Exercise brief: With the pictures removed, write out the data below exactly.

Dataset section:
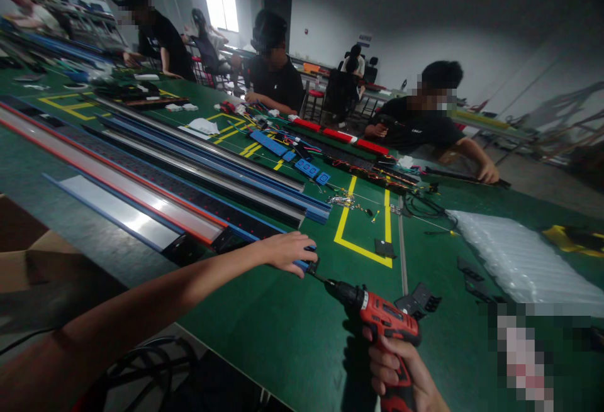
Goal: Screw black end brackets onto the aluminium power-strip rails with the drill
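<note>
A: What's nearest?

B: The right hand (401, 371), low in the view, its grip wrapped tight round the handle of a red and black power drill (384, 321). The drill's bit (321, 278) points up and left, and its tip meets the black end cap (311, 266) of a blue rail (264, 236).

A: And the other hand?

B: The left hand (285, 251) reaches in from the left and lies flat on that same rail end, fingers loosely curled over it rather than clenched, just beside the bit's tip. The two hands are apart, with the drill's body between them.

A: What lies around them?

B: All of it sits on a green counter (264, 324). Small black brackets (419, 300) lie just right of the drill, and a sheet of white bubble wrap (519, 255) further right. Yellow tape lines (361, 245) mark a box behind the rail end. Longer rails, red-edged and blue (189, 173), run away to the left.

A: Further off?

B: Blue socket modules (306, 168) and loose wires, then other people seated along the far edge of the counter, one with a hand (488, 175) on a dark strip.

A: Any writing?

B: None that I can read; the drill's markings are too small.
</note>
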The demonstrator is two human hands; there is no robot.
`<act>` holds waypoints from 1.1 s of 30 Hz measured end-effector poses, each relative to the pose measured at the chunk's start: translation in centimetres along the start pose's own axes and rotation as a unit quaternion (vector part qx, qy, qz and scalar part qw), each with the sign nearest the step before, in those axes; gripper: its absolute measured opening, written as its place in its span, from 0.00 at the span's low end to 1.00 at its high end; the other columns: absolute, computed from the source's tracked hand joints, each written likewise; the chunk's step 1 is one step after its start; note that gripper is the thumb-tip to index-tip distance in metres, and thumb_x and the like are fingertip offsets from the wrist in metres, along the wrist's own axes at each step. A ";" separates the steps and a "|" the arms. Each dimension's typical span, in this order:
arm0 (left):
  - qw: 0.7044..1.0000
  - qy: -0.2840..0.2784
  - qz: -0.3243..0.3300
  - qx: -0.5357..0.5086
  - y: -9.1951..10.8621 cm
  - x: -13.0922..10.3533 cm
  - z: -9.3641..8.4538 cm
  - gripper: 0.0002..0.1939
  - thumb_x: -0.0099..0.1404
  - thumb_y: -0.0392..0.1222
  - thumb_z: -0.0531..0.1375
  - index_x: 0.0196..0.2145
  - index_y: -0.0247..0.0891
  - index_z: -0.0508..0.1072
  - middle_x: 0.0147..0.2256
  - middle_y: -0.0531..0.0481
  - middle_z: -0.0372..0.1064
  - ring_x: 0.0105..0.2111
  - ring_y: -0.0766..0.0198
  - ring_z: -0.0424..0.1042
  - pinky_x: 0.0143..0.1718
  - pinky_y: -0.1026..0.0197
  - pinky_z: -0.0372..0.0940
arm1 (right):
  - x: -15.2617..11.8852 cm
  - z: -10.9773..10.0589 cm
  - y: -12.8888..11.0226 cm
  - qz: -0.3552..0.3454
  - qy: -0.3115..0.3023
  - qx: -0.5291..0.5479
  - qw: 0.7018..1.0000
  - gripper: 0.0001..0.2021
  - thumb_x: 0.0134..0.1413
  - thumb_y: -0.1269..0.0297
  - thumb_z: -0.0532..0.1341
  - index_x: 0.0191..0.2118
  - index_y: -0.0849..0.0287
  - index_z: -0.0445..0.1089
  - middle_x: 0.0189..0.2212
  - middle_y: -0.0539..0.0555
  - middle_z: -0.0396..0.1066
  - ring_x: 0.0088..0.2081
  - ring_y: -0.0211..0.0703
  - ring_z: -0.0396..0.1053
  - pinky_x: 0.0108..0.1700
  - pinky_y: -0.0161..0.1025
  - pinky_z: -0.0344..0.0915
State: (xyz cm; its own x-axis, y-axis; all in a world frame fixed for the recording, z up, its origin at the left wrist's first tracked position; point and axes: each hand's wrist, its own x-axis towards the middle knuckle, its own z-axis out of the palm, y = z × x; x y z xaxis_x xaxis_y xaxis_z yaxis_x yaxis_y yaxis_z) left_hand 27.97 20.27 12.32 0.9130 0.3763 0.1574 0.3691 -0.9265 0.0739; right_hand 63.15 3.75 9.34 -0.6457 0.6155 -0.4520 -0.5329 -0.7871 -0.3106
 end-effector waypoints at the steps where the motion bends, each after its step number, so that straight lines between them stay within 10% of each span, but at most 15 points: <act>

Written reply:
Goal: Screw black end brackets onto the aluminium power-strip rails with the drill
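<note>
A: What's nearest?

B: The right hand (401, 371), low in the view, its grip wrapped tight round the handle of a red and black power drill (384, 321). The drill's bit (321, 278) points up and left, and its tip meets the black end cap (311, 266) of a blue rail (264, 236).

A: And the other hand?

B: The left hand (285, 251) reaches in from the left and lies flat on that same rail end, fingers loosely curled over it rather than clenched, just beside the bit's tip. The two hands are apart, with the drill's body between them.

A: What lies around them?

B: All of it sits on a green counter (264, 324). Small black brackets (419, 300) lie just right of the drill, and a sheet of white bubble wrap (519, 255) further right. Yellow tape lines (361, 245) mark a box behind the rail end. Longer rails, red-edged and blue (189, 173), run away to the left.

A: Further off?

B: Blue socket modules (306, 168) and loose wires, then other people seated along the far edge of the counter, one with a hand (488, 175) on a dark strip.

A: Any writing?

B: None that I can read; the drill's markings are too small.
</note>
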The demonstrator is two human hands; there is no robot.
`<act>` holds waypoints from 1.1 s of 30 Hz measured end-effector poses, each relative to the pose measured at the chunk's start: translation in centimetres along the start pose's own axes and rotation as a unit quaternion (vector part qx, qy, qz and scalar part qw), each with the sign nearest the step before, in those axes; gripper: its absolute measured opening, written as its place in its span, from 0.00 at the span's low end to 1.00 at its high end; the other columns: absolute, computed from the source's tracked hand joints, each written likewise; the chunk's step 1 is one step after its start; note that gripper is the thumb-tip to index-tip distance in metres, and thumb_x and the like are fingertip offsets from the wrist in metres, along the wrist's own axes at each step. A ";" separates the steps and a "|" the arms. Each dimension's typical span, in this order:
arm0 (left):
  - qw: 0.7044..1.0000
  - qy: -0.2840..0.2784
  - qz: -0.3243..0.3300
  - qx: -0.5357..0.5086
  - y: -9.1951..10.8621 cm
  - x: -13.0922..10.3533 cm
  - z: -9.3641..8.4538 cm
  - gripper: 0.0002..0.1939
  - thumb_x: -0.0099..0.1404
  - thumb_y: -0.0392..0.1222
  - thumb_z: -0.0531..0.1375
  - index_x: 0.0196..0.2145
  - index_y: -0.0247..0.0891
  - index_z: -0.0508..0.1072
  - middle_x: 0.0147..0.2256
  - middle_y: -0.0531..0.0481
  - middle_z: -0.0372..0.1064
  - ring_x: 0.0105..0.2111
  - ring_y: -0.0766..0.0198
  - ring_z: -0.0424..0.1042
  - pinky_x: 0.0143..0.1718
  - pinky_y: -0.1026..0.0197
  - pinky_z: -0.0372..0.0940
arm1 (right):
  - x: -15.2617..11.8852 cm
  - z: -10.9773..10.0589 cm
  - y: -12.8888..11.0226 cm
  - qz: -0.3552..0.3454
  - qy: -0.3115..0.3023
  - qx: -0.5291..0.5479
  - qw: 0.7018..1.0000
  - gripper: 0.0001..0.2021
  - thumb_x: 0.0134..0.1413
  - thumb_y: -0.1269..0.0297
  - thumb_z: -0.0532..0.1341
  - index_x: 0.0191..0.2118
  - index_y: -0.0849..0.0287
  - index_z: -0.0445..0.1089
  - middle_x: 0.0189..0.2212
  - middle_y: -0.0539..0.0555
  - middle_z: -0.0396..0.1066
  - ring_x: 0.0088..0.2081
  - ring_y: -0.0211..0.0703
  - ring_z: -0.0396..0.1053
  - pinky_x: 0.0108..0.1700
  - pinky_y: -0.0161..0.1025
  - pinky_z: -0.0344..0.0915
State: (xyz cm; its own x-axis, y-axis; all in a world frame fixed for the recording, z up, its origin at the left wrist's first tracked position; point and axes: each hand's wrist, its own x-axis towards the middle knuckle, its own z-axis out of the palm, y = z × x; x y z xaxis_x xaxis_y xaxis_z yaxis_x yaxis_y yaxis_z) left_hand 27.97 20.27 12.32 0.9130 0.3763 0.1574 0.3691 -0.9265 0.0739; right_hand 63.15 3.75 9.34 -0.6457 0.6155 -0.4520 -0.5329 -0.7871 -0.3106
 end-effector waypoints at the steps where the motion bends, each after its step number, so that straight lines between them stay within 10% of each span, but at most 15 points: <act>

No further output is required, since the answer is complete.